Nach einer Weile, in der der Mann eine zweite Tasse Tee getrunken und ein Stück Kuchen verzehrt hatte, mehrfach sein Buch zur Hand genommen und mehrere Seiten seines Notizblocks beschrieben hatte, dehnte sich seine Ruhe aus. Die Gespräche an den Nachbartischen waren weniger aufgeregt, die Blickkontakte der Gesprächspartner dauerten länger, die Lautstärke sank. Es war eigenartig. Die gleichen Menschen, die eben noch um die Aufmerksamkeit der anderen gebuhlten hatten, veränderten ihre Haltung von Präsentation auf Hinwendung. Die Schultern waren gerader, der Blick offener, die Augen neugierig. Auch die Kleidung schien passender, besser gewählt und weniger ein Kostüm als noch zuvor. Voller Verwunderung betrachtete ich den Platz voller Menschen, der mehr und mehr zu einer Ansammlung von Individuen wurde. Immer noch überwog die freundliche Tonart, die jedoch ohne hysterische Hochtöne einfach voller im Klang geworden war. Und auch das Lachen ohne Künstlichkeit öffnete schneller das Gegenüber.

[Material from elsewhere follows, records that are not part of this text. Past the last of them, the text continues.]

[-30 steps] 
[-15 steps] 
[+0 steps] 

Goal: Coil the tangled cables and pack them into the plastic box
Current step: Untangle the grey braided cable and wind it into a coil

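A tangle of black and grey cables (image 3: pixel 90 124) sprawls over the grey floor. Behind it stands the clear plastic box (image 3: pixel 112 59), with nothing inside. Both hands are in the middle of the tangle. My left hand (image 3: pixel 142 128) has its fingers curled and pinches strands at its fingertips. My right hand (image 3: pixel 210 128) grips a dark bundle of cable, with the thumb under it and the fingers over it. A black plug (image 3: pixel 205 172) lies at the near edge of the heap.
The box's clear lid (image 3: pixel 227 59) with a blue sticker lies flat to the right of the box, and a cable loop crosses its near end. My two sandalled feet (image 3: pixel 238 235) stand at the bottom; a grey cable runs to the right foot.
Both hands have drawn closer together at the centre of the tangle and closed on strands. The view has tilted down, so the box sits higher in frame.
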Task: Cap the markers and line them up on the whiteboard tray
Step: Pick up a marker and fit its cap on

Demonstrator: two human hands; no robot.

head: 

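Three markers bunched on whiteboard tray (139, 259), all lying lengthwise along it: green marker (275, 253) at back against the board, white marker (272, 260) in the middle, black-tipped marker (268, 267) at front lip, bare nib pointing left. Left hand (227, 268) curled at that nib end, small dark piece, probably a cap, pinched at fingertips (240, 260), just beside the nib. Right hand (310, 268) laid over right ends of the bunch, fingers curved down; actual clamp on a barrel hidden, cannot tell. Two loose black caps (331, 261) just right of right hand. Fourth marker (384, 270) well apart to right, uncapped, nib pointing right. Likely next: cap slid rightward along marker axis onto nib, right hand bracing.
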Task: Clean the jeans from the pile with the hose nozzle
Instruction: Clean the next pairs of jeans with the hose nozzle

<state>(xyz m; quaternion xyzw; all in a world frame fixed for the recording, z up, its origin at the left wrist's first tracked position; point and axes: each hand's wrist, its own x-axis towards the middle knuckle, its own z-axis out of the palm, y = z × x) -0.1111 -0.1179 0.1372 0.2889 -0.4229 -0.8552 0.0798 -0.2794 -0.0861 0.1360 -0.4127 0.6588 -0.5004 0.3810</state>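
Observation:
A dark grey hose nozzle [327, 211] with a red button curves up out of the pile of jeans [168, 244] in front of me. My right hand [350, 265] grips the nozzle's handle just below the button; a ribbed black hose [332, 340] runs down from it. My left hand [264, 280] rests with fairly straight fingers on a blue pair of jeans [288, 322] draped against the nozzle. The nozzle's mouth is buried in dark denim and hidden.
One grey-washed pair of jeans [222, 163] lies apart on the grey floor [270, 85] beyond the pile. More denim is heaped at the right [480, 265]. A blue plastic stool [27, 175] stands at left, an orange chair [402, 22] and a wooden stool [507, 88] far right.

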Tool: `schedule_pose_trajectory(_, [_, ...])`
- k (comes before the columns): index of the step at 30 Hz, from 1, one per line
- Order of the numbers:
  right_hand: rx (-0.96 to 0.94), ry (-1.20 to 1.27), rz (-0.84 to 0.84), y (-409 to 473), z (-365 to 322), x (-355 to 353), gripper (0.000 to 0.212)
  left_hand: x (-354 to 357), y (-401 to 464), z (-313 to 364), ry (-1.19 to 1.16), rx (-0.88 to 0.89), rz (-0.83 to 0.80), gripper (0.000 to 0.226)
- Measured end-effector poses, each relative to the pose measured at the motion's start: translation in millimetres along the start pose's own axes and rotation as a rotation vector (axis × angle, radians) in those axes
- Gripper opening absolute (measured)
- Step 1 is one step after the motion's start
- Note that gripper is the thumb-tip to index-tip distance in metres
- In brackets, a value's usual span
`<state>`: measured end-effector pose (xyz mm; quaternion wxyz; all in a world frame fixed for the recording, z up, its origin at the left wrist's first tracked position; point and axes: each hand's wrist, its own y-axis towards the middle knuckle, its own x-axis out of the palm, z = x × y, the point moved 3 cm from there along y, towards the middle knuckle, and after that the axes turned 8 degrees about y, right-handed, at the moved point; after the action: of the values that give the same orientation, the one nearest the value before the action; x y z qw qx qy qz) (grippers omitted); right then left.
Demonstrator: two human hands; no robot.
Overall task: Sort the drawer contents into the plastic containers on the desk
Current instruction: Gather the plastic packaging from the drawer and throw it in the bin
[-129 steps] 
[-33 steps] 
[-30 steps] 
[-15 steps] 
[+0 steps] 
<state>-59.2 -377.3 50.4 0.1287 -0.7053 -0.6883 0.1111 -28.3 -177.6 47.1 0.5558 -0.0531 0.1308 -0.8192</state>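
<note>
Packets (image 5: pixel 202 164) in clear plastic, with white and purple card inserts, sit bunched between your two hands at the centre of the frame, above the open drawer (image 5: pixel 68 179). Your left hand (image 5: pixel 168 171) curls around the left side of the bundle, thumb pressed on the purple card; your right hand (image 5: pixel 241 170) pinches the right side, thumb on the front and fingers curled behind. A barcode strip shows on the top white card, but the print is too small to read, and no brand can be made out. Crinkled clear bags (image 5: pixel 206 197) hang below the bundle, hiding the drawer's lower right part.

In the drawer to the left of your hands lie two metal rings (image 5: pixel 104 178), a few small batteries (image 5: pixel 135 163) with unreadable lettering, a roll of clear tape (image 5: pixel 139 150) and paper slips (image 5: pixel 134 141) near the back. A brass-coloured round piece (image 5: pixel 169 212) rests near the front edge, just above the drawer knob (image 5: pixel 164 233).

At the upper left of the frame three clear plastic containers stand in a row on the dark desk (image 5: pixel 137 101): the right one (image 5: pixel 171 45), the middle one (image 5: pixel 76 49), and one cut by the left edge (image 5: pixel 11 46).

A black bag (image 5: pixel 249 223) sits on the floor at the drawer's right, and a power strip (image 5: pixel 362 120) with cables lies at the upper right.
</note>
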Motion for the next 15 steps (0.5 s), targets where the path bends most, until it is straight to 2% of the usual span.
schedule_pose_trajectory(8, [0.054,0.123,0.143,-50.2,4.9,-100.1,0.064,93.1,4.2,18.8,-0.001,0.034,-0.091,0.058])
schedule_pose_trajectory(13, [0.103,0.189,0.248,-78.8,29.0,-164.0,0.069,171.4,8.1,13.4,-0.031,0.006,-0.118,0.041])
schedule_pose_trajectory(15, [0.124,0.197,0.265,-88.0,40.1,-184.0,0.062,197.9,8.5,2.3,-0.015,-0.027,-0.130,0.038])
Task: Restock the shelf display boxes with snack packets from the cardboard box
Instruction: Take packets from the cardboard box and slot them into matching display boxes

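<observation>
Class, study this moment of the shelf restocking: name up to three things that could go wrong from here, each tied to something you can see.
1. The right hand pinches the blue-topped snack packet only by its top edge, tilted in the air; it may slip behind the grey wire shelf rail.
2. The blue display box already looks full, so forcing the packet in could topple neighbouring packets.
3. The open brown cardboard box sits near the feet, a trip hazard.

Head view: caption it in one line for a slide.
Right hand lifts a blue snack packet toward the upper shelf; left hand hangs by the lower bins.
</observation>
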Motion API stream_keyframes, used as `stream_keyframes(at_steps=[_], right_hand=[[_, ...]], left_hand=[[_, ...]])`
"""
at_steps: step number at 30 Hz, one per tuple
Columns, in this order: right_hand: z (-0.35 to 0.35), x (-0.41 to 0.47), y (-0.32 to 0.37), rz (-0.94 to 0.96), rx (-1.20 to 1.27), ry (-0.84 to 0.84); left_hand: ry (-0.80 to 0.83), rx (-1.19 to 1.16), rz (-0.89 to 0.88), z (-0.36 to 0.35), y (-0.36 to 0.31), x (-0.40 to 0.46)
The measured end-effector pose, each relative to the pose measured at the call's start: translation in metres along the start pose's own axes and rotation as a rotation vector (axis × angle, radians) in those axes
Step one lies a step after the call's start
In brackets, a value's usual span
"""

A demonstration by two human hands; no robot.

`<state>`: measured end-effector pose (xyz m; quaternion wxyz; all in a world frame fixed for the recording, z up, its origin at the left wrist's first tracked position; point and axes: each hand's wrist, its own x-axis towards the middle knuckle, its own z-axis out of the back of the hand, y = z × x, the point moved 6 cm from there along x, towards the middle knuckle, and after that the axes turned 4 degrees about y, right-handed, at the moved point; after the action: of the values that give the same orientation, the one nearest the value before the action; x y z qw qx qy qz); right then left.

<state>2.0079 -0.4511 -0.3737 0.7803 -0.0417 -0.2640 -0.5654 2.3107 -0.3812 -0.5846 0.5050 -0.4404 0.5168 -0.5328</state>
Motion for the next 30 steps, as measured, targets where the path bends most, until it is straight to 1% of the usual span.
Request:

Mein Blick wanderte zurück zum Tisch des Anzugmannes. Doch was war das? Wo war er, der Mann, den ich jetzt lange beobachtet hatte. Weg. Der Tisch war noch an Ort und Stelle. Aber dort, wo der Mann gesessen, gelesen und Tee getrunken hatte, saß nun eine Familie mit zwei Kindern. Er war weg. Ich blickte umher, ob ich ihn noch entdecken konnte, wie er den Platz verließ. Aber er war verschwunden. Der Mann, der wahrscheinlich einfach in der Zeit weitergereist war.